[Problem to work on] Where the listing shows an image, skip it and output all other material unchanged.

[Stored data]

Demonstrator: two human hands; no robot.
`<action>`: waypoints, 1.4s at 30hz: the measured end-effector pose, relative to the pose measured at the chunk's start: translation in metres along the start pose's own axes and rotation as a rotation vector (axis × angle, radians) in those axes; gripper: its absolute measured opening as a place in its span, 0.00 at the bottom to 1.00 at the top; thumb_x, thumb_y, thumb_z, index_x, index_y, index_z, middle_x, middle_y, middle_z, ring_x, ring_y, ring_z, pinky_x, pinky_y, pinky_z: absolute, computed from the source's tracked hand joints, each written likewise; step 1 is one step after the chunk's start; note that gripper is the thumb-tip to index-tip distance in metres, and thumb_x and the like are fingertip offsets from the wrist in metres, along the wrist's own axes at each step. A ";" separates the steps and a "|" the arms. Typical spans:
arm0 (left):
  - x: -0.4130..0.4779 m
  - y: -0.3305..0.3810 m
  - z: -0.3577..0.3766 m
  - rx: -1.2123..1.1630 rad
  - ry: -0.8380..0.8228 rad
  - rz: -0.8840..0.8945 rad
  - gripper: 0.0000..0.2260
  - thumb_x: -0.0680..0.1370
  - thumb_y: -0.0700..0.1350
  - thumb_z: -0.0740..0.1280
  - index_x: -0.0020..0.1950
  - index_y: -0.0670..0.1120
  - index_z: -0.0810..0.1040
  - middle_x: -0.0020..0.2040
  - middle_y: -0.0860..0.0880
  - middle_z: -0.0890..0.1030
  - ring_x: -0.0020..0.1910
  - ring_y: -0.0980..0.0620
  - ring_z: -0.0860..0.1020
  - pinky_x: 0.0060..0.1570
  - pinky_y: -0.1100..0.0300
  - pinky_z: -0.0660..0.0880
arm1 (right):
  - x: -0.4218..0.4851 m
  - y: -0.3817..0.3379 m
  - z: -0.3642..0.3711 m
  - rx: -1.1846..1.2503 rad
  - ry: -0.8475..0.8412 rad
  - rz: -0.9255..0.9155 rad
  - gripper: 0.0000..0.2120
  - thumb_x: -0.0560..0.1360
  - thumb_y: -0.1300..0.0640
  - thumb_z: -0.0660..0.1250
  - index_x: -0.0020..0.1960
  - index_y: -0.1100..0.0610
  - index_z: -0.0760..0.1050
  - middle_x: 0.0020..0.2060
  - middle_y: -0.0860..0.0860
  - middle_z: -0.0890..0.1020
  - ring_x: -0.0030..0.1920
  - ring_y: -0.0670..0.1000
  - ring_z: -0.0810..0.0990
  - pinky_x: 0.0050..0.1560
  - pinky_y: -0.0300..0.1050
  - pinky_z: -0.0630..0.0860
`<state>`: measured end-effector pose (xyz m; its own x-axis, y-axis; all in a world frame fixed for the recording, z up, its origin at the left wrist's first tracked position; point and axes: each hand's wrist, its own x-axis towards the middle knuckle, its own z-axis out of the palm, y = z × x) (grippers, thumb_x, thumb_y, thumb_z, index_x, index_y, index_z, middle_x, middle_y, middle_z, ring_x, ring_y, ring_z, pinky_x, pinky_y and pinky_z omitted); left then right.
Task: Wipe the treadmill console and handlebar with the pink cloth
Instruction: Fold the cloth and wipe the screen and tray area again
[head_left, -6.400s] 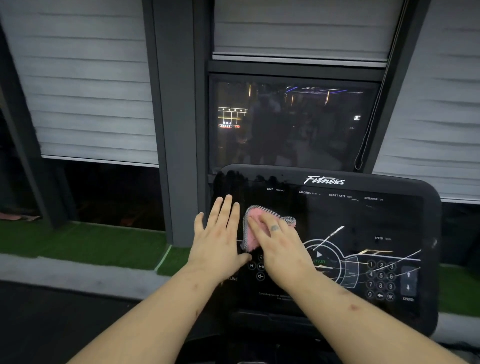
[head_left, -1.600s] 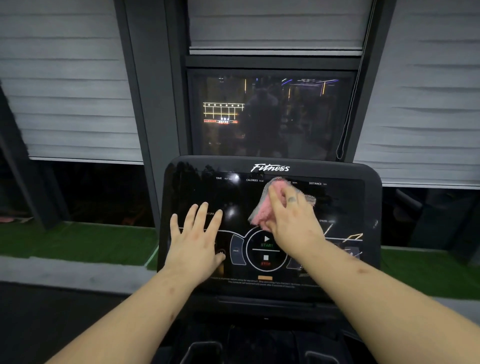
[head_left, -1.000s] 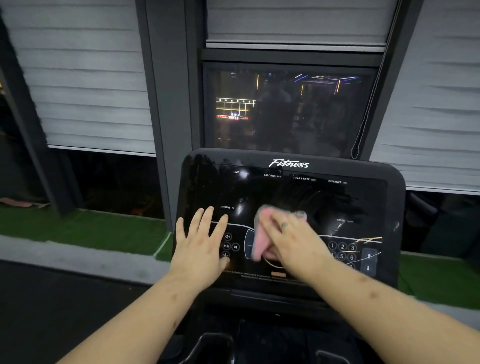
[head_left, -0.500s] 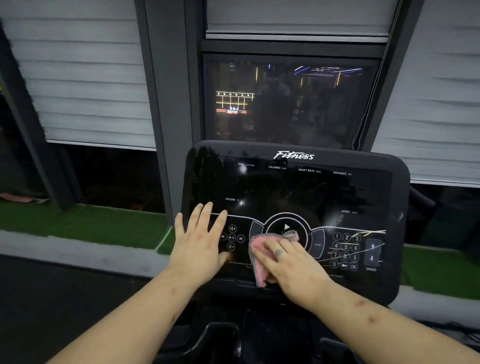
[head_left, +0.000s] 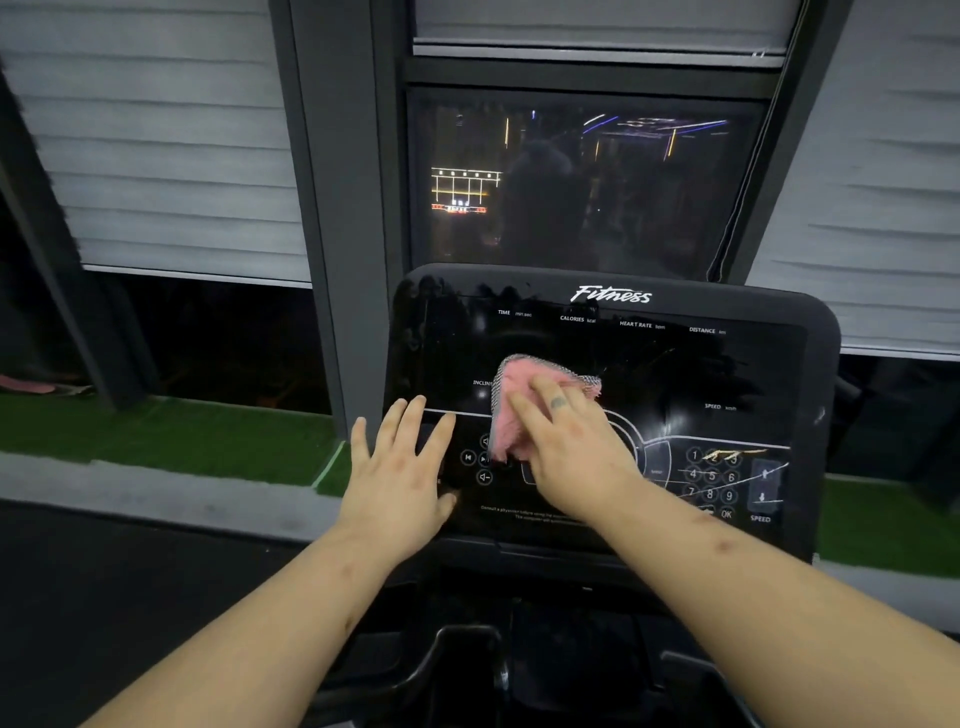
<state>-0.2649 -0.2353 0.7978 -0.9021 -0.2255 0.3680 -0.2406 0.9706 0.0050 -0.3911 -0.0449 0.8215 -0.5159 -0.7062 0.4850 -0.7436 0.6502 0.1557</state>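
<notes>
Pink cloth (head_left: 519, 384) under R grip (head_left: 571, 452), sticking out above, mid console (head_left: 727, 374)

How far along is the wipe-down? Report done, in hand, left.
Done: streaks across the console at upper right suggest passes there; how clean it is cannot be judged. In hand: the right hand presses the pink cloth flat on the screen's centre-left, while the left hand rests flat beside it. Left: likely the keypad at lower right, and the handlebar below, which the cloth is not touching.
</notes>
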 end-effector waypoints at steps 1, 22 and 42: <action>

[Solution to the exercise]
Demonstrator: two human hands; no robot.
`<action>`: waypoints, 1.4s at 30hz: the measured end-effector pose, relative to the pose measured at the chunk's start: translation in metres along the start pose's own axes and rotation as a rotation vector (axis × angle, radians) in those axes; gripper: its absolute measured opening as a place in its span, 0.00 at the bottom to 1.00 at the top; thumb_x, thumb_y, thumb_z, index_x, index_y, index_z, middle_x, middle_y, middle_z, ring_x, ring_y, ring_z, pinky_x, pinky_y, pinky_z: absolute, computed from the source's tracked hand joints, each written likewise; step 1 is one step after the chunk's start; note that gripper is the thumb-tip to index-tip distance in metres, and thumb_x and the like are fingertip offsets from the wrist in metres, along the wrist's own axes at each step. A ";" separates the steps and a "|" the arms. Typical spans:
arm0 (left):
  - x: -0.4130..0.4779 m
  - y: -0.3305..0.3810 m
  - z: -0.3577..0.3766 m
  - rx: -1.2123..1.1630 rad
  - ry: -0.8380..0.8228 rad
  - rz: -0.8840..0.8945 rad
  - gripper: 0.0000..0.2260
  - thumb_x: -0.0680..0.1370
  - thumb_y: -0.0700..0.1350
  - thumb_z: -0.0740..0.1280
  - index_x: -0.0020..0.1950
  - index_y: -0.0670..0.1120
  - index_z: -0.0810..0.1040
  - middle_x: -0.0020..0.2040
  - middle_y: -0.0860..0.0880
  - middle_z: -0.0890..0.1030
  - ring_x: -0.0020..0.1910
  - ring_y: -0.0980..0.0620
  - ring_z: -0.0860..0.1020
  - pinky_x: 0.0060..0.1570
  - pinky_y: -0.1100..0.0300
  - pinky_z: -0.0660..0.0880
arm1 (right):
  - x: -0.4218..0.4851 m
  - y: -0.3817..0.3379 m
  - z: -0.3642..0.3711 m
  - rx: -1.1846..1.2503 rad
  - ry: -0.8475..0.8412 rad
  - rz: -0.9255..0.9155 rad
  - gripper: 0.0000..0.2120
  - thumb_x: -0.0560..0.1360
  - thumb_y: -0.1300..0.0640
  - thumb_z: -0.0660..0.1250
  - index_x: -0.0020..0.1960
  - index_y: -0.1100..0.0610
  - index_z: -0.0760..0.1050
  - middle_x: 0.0020..0.2060
  - middle_y: -0.0860..0.0860
  - middle_z: -0.0890..0.1020
  - ring_x: -0.0030..0.1920
  - ring_y: -0.0670..0.1000
  - ring_z: -0.0810..0.0990
  - pinky_x: 0.0050..0.1560
  - pinky_y: -0.0300..0.1050
  - pinky_z: -0.0630..0.0860
`<state>`: measured end-effector pose (xyz m; its own x-axis, y-axis; all in a world frame fixed for the recording, z up, its origin at the left wrist's first tracked position; point and axes: each hand's wrist, its own x-axis towards the middle knuckle, its own z-axis out of the palm, y = z × x) (grippers, thumb_x, thumb_y, thumb_z, index_x, index_y, index_z, middle_x, middle_y, middle_z, ring_x, ring_y, ring_z, pinky_x, pinky_y and pinky_z omitted); left then right.
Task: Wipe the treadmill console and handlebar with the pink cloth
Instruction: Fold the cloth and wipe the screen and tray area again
[head_left, -6.400s] 
[head_left, -1.600s] 
[head_left, -1.000s] 
[head_left, -0.500s] 
[head_left, +0.000s] 
<state>-0.2649 -0.2353 0.7978 -0.9021 -0.2255 0.3680 -0.2406 0.9706 0.0050 -0.3911 -0.0449 0.8215 -0.5159 -0.7062 0.4850 -0.7436 0.6502 0.1557</state>
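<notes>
Pink cloth (head_left: 519, 384) under R grip (head_left: 571, 452), sticking out above, mid console (head_left: 727, 374)

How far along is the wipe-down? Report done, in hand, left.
Done: streaks across the console at upper right suggest passes there; how clean it is cannot be judged. In hand: the right hand presses the pink cloth flat on the screen's centre-left, while the left hand rests flat beside it. Left: likely the keypad at lower right, and the handlebar below, which the cloth is not touching.
</notes>
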 end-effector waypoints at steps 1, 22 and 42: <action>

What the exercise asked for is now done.